[Exercise data]:
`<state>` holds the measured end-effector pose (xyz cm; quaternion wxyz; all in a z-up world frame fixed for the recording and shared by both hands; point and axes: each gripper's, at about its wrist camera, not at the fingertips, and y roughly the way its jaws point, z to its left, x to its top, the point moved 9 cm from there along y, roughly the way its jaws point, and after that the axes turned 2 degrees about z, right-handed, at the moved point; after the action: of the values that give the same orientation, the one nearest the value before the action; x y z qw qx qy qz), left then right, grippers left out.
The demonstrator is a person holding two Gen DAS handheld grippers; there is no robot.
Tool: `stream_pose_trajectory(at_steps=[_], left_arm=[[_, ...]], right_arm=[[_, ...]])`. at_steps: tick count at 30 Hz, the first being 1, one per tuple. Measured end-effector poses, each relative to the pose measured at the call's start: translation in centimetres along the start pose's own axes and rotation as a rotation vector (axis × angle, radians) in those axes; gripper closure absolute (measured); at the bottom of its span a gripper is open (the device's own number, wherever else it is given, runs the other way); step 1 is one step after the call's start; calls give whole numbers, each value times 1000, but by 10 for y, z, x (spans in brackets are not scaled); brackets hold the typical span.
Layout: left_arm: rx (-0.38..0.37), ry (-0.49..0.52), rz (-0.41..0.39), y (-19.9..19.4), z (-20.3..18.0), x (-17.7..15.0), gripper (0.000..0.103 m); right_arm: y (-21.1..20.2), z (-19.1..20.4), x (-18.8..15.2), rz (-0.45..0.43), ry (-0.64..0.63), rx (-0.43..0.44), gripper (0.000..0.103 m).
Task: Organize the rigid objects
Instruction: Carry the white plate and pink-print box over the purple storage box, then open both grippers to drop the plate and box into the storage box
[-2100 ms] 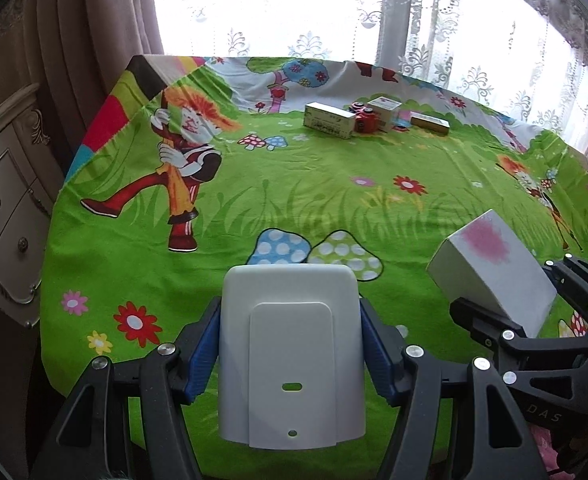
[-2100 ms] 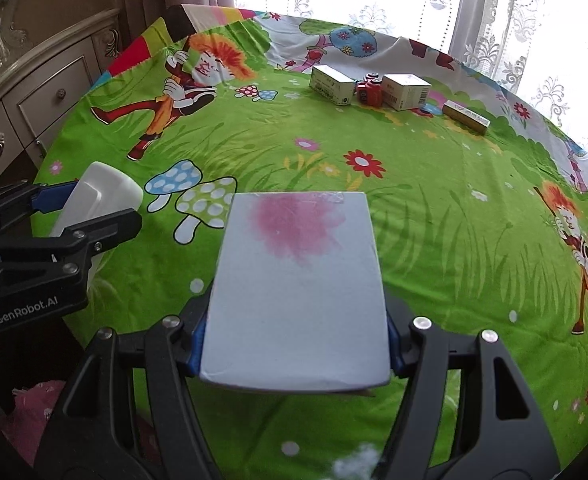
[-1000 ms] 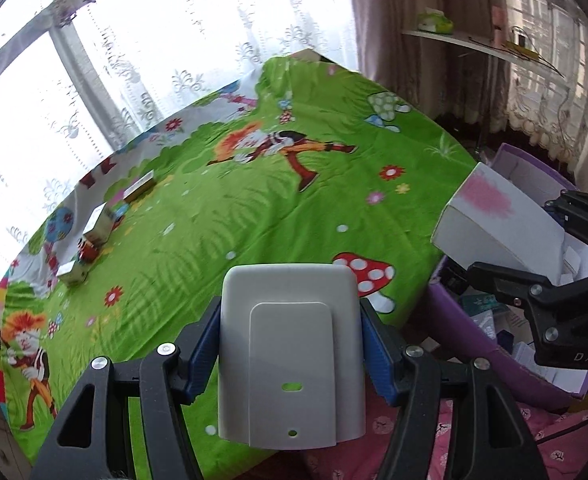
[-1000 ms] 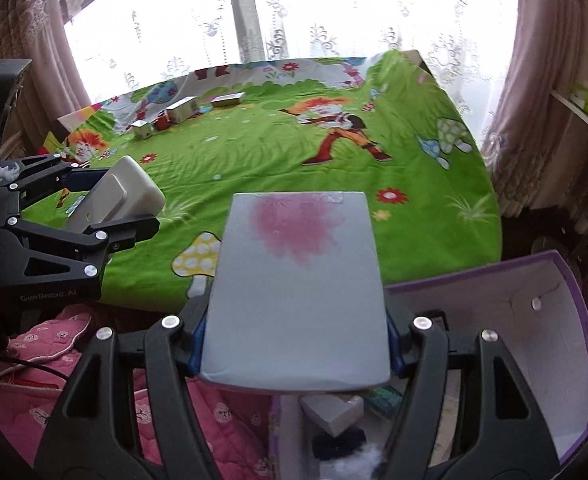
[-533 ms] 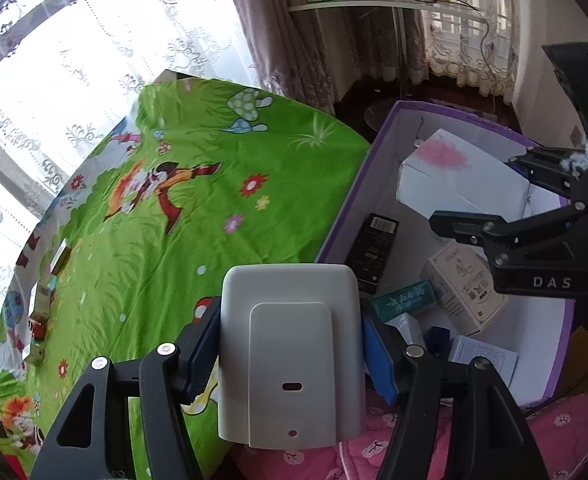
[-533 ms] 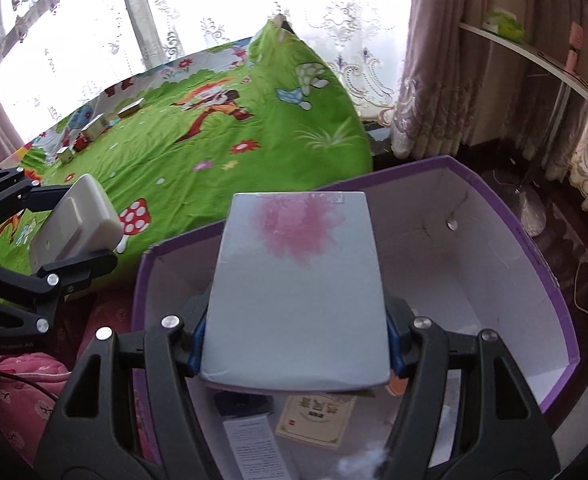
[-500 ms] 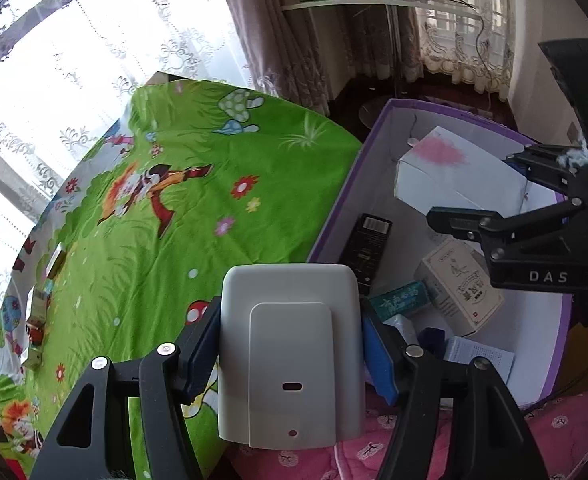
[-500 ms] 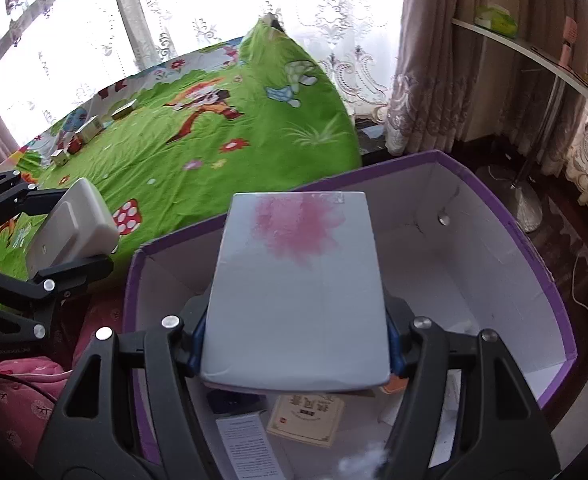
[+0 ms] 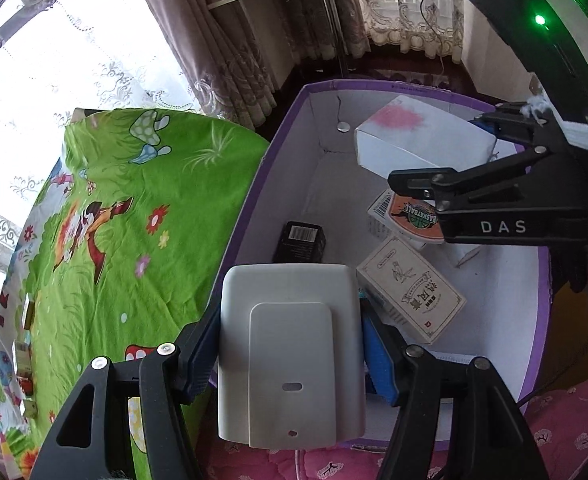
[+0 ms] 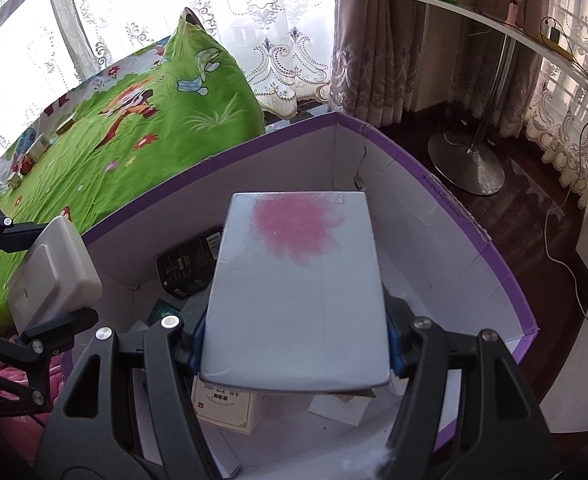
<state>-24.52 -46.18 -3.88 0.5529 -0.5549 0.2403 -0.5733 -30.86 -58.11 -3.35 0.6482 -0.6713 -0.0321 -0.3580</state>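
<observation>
My left gripper (image 9: 291,344) is shut on a white plastic device (image 9: 289,356) and holds it over the near-left rim of a purple box (image 9: 253,192). My right gripper (image 10: 296,344) is shut on a white box with a pink blotch (image 10: 298,292), held above the inside of the purple box (image 10: 474,224). The white box (image 9: 418,144) and right gripper (image 9: 490,156) show in the left wrist view; the white device (image 10: 49,280) shows in the right wrist view. Several packages lie in the box: a black one (image 9: 300,242), a cream one (image 9: 412,294), a basketball one (image 9: 412,216).
A table with a green cartoon cloth (image 9: 113,220) stands left of the box, with a few small boxes (image 10: 33,150) at its far end. A pink quilt (image 9: 566,420) lies below. Curtains, a shelf (image 10: 494,24) and a stand's round base (image 10: 464,160) are behind.
Both grippers have swung from the table to the purple box with their objects still held. The white box now hangs deeper over the box's inside, the white device over its rim.
</observation>
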Motion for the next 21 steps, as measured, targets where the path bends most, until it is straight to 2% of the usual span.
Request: stream_pose_trajectory(at_steps=[3,5,7,10,16,21], left_arm=[[-16,15,2,2,-5,1,38],[-32,11,2,3,-6,1,36],[-33,-8,-9,2,-2,0,28],[-40,-48,-27,1,7,-3,22],[-63,-129,-36,5,31,-16,22],[-91,-236,-48,7,65,-34,22]], right_arm=[[4,-6,-2,27,24,-22,33],[7,-9,-2,42,39,-29,28],[7,-8,-1,47,43,-35,25],[7,-1,2,54,18,-44,23],[10,26,10,79,-46,-56,22],[12,62,20,84,-107,-57,22]])
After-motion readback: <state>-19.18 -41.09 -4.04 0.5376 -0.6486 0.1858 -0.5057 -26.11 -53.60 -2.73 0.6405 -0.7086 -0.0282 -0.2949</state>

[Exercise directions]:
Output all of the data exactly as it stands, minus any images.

[Reply to the exercise]:
`<state>` holds the measured end-effector pose (xyz cm; quaternion wxyz; all in a z-up world frame fixed for the recording and shared by both hands; point and axes: each gripper's, at about its wrist camera, not at the fingertips, and y roughly the way its jaws point, z to its left, x to its top, the point moved 9 cm from there along y, roughly the way its jaws point, and after that the axes turned 2 degrees about z, right-handed, at the moved point; after the action: of the values that give the same orientation, the one nearest the value before the action; x y z qw qx qy qz), left then right, grippers left out.
The demonstrator is a person holding two Gen DAS handheld grippers; there is no robot.
Tool: `stream_pose_trajectory(at_steps=[_], left_arm=[[_, ...]], right_arm=[[_, ...]])`. at_steps: tick count at 30 Hz, the first being 1, one per tuple. Measured end-effector poses, each relative to the pose measured at the call's start: translation in centimetres along the start pose's own axes and rotation as a rotation vector (axis × angle, radians) in those axes; gripper closure absolute (measured); at the bottom of its span a gripper is open (the device's own number, wherever else it is given, runs the other way); step 1 is one step after the call's start; calls give whole numbers, each value times 1000, but by 10 for y, z, x (spans in brackets are not scaled); brackets hold the typical span.
Layout: left_arm: rx (-0.38..0.37), ry (-0.49..0.52), rz (-0.41..0.39), y (-19.9..19.4), z (-20.3..18.0), x (-17.7..15.0), gripper (0.000..0.103 m); right_arm: y (-21.1..20.2), z (-19.1..20.4), x (-18.8..15.2), rz (-0.45..0.43), ry (-0.64..0.63), rx (-0.43..0.44), gripper (0.000..0.103 m).
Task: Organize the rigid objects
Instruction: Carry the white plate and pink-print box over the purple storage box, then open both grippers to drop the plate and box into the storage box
[-2100 ms] 
[-2100 ms] 
[-1000 ms] 
[-1000 ms] 
[-533 ms] 
[-533 ms] 
[-500 ms] 
[-500 ms] 
[+0 ms] 
[+0 ms] 
<state>-24.52 -46.18 -3.88 0.5529 -0.5549 0.2403 -0.5733 -30.86 -58.11 -3.35 0.6482 -0.6713 -0.0321 -0.3580</state>
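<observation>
My left gripper (image 9: 291,344) is shut on a white plastic device (image 9: 289,356) and holds it over the near-left rim of a purple box (image 9: 253,192). My right gripper (image 10: 296,344) is shut on a white box with a pink blotch (image 10: 298,292), held above the inside of the purple box (image 10: 474,224). The white box (image 9: 418,144) and right gripper (image 9: 490,156) show in the left wrist view; the white device (image 10: 49,280) shows in the right wrist view. Several packages lie in the box: a black one (image 9: 300,242), a cream one (image 9: 412,294), a basketball one (image 9: 412,216).
A table with a green cartoon cloth (image 9: 113,220) stands left of the box, with a few small boxes (image 10: 33,150) at its far end. A pink quilt (image 9: 566,420) lies below. Curtains, a shelf (image 10: 494,24) and a stand's round base (image 10: 464,160) are behind.
Both grippers have swung from the table to the purple box with their objects still held. The white box now hangs deeper over the box's inside, the white device over its rim.
</observation>
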Motion for the next 21 steps, as measured, targets where the path bends most, until it is straight to 2% of the usual span.
Request: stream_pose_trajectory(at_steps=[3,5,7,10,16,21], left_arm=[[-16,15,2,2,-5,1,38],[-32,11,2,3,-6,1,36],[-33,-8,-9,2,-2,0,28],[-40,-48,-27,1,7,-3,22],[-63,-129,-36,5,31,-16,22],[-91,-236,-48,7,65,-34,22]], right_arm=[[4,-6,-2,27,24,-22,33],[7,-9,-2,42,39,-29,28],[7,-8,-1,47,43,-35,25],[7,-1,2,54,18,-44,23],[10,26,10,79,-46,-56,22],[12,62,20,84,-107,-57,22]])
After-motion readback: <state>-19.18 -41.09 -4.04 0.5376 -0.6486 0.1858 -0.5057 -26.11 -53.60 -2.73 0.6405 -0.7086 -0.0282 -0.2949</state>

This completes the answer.